Yeni çadırı Avrupa Barınma Araştırmaları Enstitüsü’nün birinci seçtiğini vurguladı:
- Üretim Etimesgut ve Erzurum tesislerimizde gerçekleşiyor. 110 adetlik ilk parti “nano çadır”ı Lüksemburg’a ihraç ettik.
Gazze için Kurban Bayramı öncesi bir gemi daha gidecek
Kerem Kınık, İsrail’le anlaşma sonrası Gazze’ye gönderilen ilk gemide kişi başı 6 kiloya denk gelen un, yağ, şeker, pirinç gibi ürünler olduğunu anımsattı:
- Gemideki 11 bin tonluk gıda maddesi, 500 TIR’la Aşdod Limanı’ndan Gazze’ye taşındı. İkinci geminin Kurban Bayramı öncesi Aşdod Limanı’na ulaşması hedefleniyor. Her 2-3 ayda bir geminin gitmesi planlanıyor.

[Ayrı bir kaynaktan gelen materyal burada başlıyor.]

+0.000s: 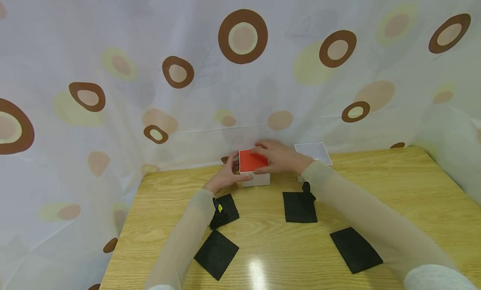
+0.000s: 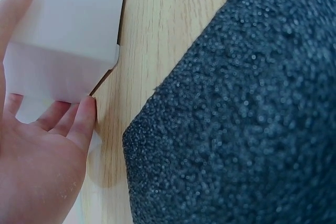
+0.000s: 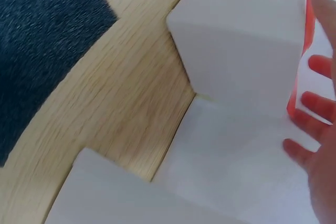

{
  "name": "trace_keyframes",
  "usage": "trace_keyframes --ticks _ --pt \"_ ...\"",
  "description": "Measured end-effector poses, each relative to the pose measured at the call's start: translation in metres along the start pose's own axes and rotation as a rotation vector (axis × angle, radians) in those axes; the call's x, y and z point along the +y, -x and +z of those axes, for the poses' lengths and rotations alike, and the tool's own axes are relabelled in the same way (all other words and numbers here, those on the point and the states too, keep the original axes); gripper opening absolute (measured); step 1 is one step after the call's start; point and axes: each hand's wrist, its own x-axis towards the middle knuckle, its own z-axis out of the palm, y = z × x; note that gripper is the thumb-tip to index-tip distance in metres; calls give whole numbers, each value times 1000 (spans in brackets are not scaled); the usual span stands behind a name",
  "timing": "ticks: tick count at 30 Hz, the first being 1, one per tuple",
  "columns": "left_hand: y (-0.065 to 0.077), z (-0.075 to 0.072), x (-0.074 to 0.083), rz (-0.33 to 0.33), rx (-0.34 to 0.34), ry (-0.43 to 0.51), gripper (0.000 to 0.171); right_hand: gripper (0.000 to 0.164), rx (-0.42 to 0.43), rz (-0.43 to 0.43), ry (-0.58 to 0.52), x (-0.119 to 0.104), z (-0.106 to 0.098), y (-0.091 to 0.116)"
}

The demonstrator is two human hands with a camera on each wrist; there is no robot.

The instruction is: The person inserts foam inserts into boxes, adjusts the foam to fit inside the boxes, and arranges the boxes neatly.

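Observation:
A white box [image 1: 256, 180] with a red square top [image 1: 248, 161] stands at the table's back edge, against the patterned sheet. My left hand [image 1: 227, 175] holds its left side, thumb along the front face. In the left wrist view, that hand's fingertips [image 2: 86, 108] lie at the lower edge of the box [image 2: 68, 17]. My right hand [image 1: 279, 156] is over the red top's right part, fingers spread. The right wrist view shows its fingers [image 3: 315, 111] beside the thin red edge [image 3: 310, 19]; whether all of them touch is unclear.
A second white box [image 1: 313, 150] stands to the right, partly behind my right forearm. Several black textured squares lie on the wooden table [image 1: 263, 248]: one at the left front [image 1: 217, 254], one in the middle [image 1: 300, 210], one at the right [image 1: 355, 250].

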Motion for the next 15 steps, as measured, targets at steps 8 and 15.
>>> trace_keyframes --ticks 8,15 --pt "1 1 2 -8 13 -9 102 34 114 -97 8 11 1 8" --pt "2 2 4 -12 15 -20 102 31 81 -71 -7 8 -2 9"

Gazze’de 10 milyon dolarlık yatırım yapacaklarını vurguladı:
- Bir afet deposu ve Filistin Kızılayı’nın hastanesini yapacağız.
Stoktaki kurban eti terör mağduruna gitti
KEREM Kınık, Kurban Bayramı’nda 2 milyon kurban kesildiğini vurguladı:
- 500 bine yakını vekaletle kesiliyor. Biz vekaletle ketiğimiz kurban etini kavurma ve kıyma konservesi yapıyoruz. Raf ömrü 1.5 yıl. Geçen yılki kurban etlerini Doğu ve Güney-doğu’daki terör mağduru 400 bin vatandaşımıza dağıttık.